Exercise brief: Search the records below for the word "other". Pull out each line that has it.

------ Available records

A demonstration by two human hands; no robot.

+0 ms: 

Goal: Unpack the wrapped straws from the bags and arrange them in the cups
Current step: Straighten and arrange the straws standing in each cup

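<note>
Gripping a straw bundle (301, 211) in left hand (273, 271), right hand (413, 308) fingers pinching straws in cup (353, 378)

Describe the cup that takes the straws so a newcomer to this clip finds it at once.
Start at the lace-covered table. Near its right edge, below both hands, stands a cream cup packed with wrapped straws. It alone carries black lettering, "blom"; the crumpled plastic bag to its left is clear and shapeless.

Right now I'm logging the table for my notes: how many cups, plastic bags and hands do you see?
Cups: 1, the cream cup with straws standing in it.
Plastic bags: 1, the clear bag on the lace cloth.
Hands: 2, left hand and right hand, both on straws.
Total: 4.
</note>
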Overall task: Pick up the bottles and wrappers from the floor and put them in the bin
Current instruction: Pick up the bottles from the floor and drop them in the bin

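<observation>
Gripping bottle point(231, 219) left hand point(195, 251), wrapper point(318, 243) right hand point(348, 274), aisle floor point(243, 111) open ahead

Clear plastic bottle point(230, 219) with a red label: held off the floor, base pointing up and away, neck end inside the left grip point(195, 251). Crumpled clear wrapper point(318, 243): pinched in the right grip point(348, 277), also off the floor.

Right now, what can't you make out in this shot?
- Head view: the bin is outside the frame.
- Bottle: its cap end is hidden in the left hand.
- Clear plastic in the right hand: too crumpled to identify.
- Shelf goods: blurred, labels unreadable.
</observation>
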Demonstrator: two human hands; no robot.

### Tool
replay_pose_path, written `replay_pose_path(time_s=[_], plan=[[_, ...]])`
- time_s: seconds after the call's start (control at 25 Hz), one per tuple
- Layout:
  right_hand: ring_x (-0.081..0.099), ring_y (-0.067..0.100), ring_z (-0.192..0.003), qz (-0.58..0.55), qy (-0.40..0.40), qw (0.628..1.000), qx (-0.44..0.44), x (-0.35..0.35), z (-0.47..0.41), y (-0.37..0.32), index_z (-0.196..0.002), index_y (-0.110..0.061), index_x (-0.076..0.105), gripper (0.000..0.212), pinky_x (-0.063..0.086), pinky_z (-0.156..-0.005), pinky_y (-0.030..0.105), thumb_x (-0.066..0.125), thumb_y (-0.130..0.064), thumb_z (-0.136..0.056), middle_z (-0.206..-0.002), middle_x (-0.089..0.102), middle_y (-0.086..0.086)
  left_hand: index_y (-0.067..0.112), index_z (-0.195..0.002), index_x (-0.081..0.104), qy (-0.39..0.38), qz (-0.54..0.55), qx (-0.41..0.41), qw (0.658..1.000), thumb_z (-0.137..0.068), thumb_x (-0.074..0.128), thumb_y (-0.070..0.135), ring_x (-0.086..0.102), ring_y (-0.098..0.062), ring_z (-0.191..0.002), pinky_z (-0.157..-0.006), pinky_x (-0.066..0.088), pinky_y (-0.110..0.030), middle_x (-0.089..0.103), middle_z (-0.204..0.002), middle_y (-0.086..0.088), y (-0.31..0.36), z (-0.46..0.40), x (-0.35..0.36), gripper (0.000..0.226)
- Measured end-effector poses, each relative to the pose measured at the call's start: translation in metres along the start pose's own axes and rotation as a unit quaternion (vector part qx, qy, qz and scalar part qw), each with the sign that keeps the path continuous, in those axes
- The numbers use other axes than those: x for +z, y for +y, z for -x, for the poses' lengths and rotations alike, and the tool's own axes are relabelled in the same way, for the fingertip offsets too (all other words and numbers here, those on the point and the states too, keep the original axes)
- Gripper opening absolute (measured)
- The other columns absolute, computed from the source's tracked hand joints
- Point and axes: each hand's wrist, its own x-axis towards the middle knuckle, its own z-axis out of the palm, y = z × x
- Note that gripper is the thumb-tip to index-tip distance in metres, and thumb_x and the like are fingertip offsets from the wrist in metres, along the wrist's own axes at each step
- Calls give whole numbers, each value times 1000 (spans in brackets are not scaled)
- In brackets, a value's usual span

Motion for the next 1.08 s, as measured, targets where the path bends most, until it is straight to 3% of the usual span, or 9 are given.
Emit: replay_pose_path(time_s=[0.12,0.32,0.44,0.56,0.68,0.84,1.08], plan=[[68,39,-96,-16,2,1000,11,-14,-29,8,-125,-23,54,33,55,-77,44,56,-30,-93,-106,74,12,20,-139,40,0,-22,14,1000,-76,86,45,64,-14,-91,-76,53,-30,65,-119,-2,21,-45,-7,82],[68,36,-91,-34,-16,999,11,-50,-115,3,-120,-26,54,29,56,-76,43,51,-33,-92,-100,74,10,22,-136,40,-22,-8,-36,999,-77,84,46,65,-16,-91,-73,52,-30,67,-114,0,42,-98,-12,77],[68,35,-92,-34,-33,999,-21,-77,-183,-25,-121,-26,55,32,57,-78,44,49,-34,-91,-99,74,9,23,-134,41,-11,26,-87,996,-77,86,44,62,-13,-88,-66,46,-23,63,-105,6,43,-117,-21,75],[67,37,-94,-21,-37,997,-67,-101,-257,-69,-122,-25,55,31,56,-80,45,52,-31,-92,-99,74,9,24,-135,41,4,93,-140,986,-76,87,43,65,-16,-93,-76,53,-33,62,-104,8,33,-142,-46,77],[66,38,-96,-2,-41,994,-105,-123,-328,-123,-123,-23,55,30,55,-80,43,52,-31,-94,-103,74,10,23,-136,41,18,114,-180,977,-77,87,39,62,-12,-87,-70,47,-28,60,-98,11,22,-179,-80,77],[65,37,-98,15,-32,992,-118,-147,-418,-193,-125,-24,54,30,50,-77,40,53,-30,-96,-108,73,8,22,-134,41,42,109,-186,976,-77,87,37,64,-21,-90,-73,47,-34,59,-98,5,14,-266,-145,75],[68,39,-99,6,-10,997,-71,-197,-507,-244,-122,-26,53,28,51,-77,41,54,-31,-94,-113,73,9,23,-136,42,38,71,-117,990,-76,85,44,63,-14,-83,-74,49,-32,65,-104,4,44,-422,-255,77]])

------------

Answer space:
- The numbers use other axes than those: x for +z, y for +y, z for -x, for the poses' lengths and rotations alike, and the tool's own axes are relabelled in the same way, for the fingertip offsets too (all other words and numbers here, those on the point and the states too, keep the original axes)
- The other columns absolute, computed from the source's tracked hand joints

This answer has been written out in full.